Java is a programming language and the AnyWayData Java option is most useful when you want copy/paste-ready data for tests, fixtures, demos, and prototypes.

What is Java Data Output?

Java can represent table-like data using collections of maps or collections of objects.

For example, a list of maps:

import java.util.Map;
import java.util.List;
import java.util.ArrayList;

List<Map<String, Object>> data = new ArrayList<>(List.of(
Map.of("user", "Jesse.Bradtke97", "name", "Corine"),
Map.of("user", "Cielo.Little", "name", "Zander")
));

In the example above:

  • each row is represented as a map using key/value pairs
  • map keys come from the column headers
  • row maps are collected in a Java list

AnyWayData can also generate class-instance output where each row is represented as a named Java object.

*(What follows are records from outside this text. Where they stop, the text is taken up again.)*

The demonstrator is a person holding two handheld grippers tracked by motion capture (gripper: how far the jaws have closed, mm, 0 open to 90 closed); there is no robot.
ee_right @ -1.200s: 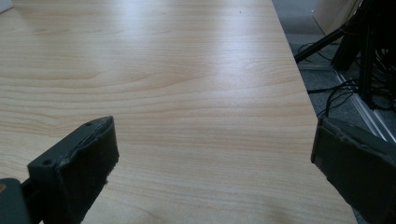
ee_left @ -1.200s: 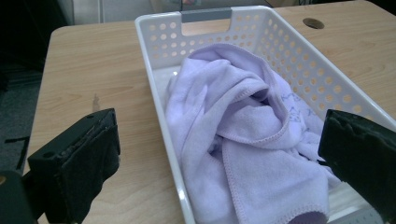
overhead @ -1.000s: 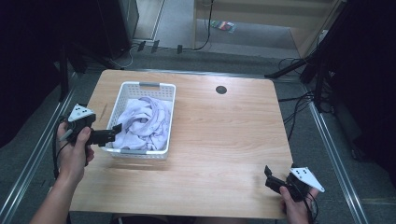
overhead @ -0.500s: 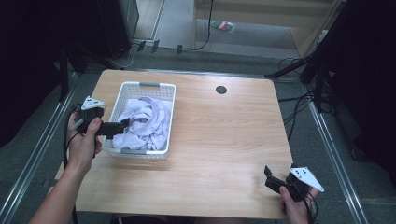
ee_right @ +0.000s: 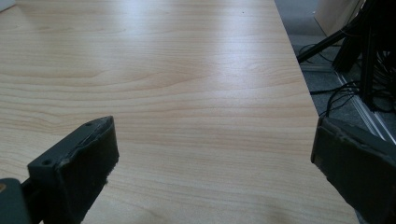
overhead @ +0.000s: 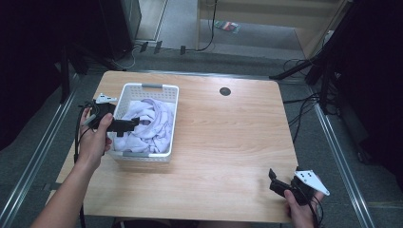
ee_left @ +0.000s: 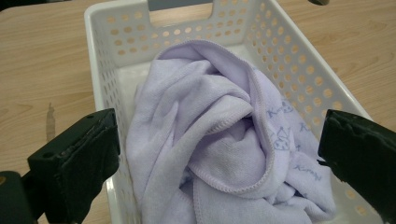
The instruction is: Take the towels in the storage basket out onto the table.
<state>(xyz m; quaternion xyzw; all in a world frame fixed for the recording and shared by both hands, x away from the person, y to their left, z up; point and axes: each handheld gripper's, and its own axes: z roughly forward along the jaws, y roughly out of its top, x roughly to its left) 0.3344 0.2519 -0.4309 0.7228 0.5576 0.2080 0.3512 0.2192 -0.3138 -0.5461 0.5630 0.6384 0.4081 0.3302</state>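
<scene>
Light wood table (overhead: pixel 228 142), grey floor; both grippers' jaws apart (L over lilac towel (ee_left: pixel 219 140)).

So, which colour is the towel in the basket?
Pale lilac towel, with small darker printed marks; clearest in the left gripper view.

Towel (ee_left: pixel 219 140): pale lilac, small blue printed motifs and lettering along one edge. Basket (ee_left: pixel 299 56): white, walls patterned with rows of round holes. Surface (overhead: pixel 228 137): light wood grain, one black round grommet (overhead: pixel 225 91) beyond the basket. Left tongs (overhead: pixel 135 123) and right tongs (overhead: pixel 273 180): black, each carrying a grey plate.
</scene>
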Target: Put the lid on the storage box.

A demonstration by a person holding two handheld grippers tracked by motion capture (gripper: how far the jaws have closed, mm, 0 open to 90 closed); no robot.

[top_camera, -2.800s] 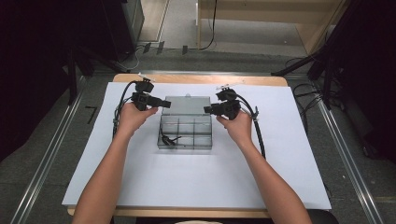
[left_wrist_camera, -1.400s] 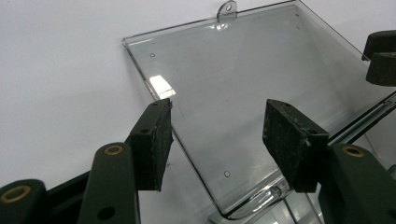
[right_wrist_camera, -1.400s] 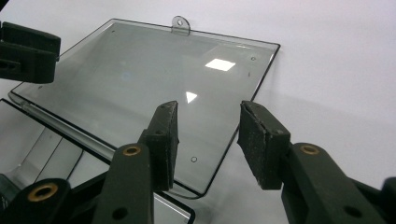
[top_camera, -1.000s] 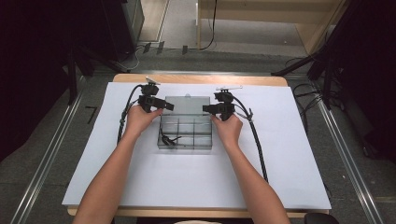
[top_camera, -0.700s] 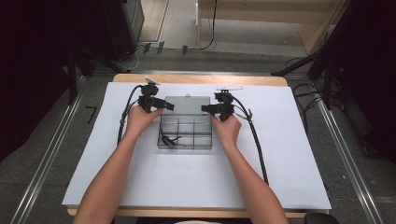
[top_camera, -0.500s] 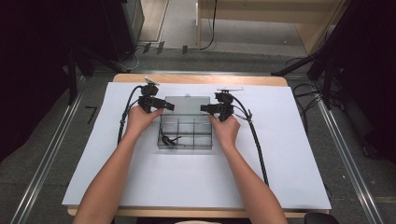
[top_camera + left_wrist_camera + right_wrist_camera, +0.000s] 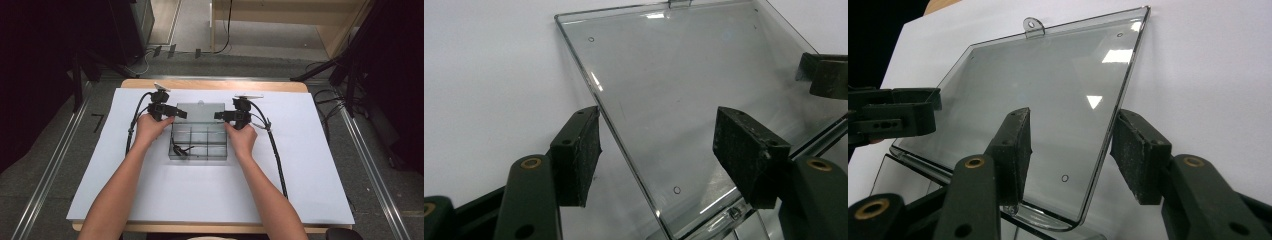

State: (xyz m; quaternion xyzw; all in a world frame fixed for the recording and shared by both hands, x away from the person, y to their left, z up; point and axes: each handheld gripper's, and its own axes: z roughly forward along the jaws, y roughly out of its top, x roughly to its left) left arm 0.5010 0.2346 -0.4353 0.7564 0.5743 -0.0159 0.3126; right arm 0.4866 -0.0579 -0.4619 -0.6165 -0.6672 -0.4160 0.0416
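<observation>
Between the two hand-held grippers, the clear compartment box (image 7: pixel 199 144) is sitting on the white worktop (image 7: pixel 310 165) with its lid (image 7: pixel 684 95) folded back flat. The left hand-held gripper (image 7: pixel 659 150) and right hand-held gripper (image 7: pixel 1070 150) are each straddling a side edge of that lid with jaws apart and pads not pressing, so they should be closing evenly before swinging it over. Compared with a second ago, both sets of jaws have just been opening, and the hands are holding the same spots.

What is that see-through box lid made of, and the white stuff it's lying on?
The lid looks like clear hard plastic with a glossy finish: you see straight through it, and ceiling lights glint off it. It has a small moulded hang tab, which suggests plastic rather than glass. The white sheet looks like matt paper or thin card: flat, no shine. Which one is hard to tell.
</observation>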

How is Java Output different from JSON and Javascript?

JSON is a language-independent data format and JavaScript object arrays are JavaScript syntax.

Java output uses Java syntax and Java concepts:

  • rows can be emitted as Map<String, Object> values or named class instances
  • output can be generated as List or array collections
  • values can be emitted as quoted strings or numeric literals
  • output can be assigned to a named Java variable

Unlike JSON, Java output is designed to be used directly in Java source code.

AnyWayData Support for Java

AnyWayData currently supports exporting data to Java format.

You can configure output options such as:

  • collection type (List or array)
  • variable assignment and naming
  • number conversion (quoted vs unquoted)
  • map vs class-instance output
  • pretty print indentation and custom delimiter
  • import inclusion

Java output can be generated from the same grid data used for the other supported export formats.

Unit Test Code Generation

You can also generate data-driven test scaffolding for Java using frameworks: junit4, junit5, junit6, testng.